[[ Data block, beginning ]]
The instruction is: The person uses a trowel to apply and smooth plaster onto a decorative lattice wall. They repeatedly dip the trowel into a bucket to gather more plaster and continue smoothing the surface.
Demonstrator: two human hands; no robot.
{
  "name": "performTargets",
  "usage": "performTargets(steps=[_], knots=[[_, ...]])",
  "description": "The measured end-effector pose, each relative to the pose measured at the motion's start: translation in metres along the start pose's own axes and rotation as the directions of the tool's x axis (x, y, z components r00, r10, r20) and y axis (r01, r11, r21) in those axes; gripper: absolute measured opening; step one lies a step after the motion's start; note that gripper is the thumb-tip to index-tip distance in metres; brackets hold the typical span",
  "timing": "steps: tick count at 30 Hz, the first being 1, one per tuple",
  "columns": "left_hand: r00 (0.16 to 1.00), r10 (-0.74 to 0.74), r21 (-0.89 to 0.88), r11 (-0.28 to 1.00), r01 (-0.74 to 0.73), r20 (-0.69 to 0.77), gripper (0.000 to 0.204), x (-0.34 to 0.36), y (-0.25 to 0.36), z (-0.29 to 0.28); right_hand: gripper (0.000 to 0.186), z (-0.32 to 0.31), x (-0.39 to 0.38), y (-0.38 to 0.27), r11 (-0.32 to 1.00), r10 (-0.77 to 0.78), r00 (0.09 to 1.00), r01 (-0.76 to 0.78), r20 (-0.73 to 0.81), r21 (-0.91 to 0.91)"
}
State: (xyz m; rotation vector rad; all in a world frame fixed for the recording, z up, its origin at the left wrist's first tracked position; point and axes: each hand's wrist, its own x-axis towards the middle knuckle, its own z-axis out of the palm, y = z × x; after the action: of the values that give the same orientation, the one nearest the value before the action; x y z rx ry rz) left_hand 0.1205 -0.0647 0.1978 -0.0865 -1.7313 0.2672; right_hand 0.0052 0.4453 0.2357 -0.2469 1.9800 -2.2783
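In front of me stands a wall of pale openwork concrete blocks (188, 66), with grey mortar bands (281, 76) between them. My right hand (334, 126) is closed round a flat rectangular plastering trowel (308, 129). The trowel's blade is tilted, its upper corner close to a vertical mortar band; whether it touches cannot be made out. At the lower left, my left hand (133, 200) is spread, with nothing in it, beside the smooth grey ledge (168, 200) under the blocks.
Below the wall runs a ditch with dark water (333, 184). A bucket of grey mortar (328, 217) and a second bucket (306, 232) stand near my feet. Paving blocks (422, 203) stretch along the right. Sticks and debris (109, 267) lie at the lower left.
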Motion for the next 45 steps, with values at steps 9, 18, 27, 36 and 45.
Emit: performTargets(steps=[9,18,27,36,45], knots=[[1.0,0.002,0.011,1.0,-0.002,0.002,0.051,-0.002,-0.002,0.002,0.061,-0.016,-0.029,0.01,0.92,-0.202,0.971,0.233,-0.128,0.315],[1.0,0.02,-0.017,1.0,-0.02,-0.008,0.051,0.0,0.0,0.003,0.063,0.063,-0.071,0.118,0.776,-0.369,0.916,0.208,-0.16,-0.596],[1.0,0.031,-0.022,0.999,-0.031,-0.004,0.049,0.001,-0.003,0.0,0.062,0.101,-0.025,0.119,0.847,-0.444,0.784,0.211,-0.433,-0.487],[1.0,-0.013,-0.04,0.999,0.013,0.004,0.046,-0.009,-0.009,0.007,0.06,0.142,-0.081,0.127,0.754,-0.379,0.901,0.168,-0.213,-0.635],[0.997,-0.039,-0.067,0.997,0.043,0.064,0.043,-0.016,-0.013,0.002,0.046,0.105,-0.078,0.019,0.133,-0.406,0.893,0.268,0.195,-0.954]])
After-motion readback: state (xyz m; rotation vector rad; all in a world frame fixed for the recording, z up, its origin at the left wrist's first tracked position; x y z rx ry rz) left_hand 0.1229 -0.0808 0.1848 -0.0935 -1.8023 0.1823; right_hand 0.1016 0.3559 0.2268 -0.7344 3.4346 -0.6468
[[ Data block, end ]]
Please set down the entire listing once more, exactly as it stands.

The instruction is: The person uses a trowel to apply and smooth plaster onto a decorative lattice wall. They repeatedly dip the trowel into a bucket to gather more plaster and continue smoothing the surface.
Demonstrator: two human hands; no robot.
{
  "name": "performTargets",
  "usage": "performTargets(steps=[_], knots=[[_, ...]])",
  "description": "The measured end-effector pose, each relative to the pose measured at the motion's start: translation in metres along the start pose's own axes and rotation as the directions of the tool's x axis (x, y, z components r00, r10, r20) and y axis (r01, r11, r21) in those axes; gripper: absolute measured opening; step one lies a step after the motion's start; note that gripper is the thumb-tip to index-tip distance in metres; brackets hold the typical span",
  "timing": "steps: tick count at 30 Hz, the first being 1, one per tuple",
  "columns": "left_hand: r00 (0.16 to 1.00), r10 (-0.74 to 0.74), r21 (-0.89 to 0.88), r11 (-0.28 to 1.00), r01 (-0.74 to 0.73), r20 (-0.69 to 0.77), gripper (0.000 to 0.204), x (-0.34 to 0.36), y (-0.25 to 0.36), z (-0.29 to 0.28); right_hand: gripper (0.000 to 0.186), z (-0.32 to 0.31), x (-0.39 to 0.38), y (-0.38 to 0.27), r11 (-0.32 to 1.00), r10 (-0.77 to 0.78), r00 (0.09 to 1.00), r01 (-0.76 to 0.78), r20 (-0.73 to 0.81), r21 (-0.91 to 0.91)"
}
State: (xyz m; rotation vector rad; all in a world frame fixed for the recording, z up, its origin at the left wrist's first tracked position; point and axes: each hand's wrist, its own x-axis towards the middle knuckle, its own z-axis out of the palm, y = z × x; after the action: of the values that give the same orientation, the one nearest the value before the action; x y z rx ry rz) left_hand 0.1205 -0.0647 0.1978 -0.0865 -1.7313 0.2672; right_hand 0.0052 0.4453 0.2357 -0.2469 1.9800 -2.2783
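In front of me stands a wall of pale openwork concrete blocks (188, 66), with grey mortar bands (281, 76) between them. My right hand (334, 126) is closed round a flat rectangular plastering trowel (308, 129). The trowel's blade is tilted, its upper corner close to a vertical mortar band; whether it touches cannot be made out. At the lower left, my left hand (133, 200) is spread, with nothing in it, beside the smooth grey ledge (168, 200) under the blocks.
Below the wall runs a ditch with dark water (333, 184). A bucket of grey mortar (328, 217) and a second bucket (306, 232) stand near my feet. Paving blocks (422, 203) stretch along the right. Sticks and debris (109, 267) lie at the lower left.
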Motion for the next 45 steps, with values at steps 9, 18, 27, 36 and 45.
Emit: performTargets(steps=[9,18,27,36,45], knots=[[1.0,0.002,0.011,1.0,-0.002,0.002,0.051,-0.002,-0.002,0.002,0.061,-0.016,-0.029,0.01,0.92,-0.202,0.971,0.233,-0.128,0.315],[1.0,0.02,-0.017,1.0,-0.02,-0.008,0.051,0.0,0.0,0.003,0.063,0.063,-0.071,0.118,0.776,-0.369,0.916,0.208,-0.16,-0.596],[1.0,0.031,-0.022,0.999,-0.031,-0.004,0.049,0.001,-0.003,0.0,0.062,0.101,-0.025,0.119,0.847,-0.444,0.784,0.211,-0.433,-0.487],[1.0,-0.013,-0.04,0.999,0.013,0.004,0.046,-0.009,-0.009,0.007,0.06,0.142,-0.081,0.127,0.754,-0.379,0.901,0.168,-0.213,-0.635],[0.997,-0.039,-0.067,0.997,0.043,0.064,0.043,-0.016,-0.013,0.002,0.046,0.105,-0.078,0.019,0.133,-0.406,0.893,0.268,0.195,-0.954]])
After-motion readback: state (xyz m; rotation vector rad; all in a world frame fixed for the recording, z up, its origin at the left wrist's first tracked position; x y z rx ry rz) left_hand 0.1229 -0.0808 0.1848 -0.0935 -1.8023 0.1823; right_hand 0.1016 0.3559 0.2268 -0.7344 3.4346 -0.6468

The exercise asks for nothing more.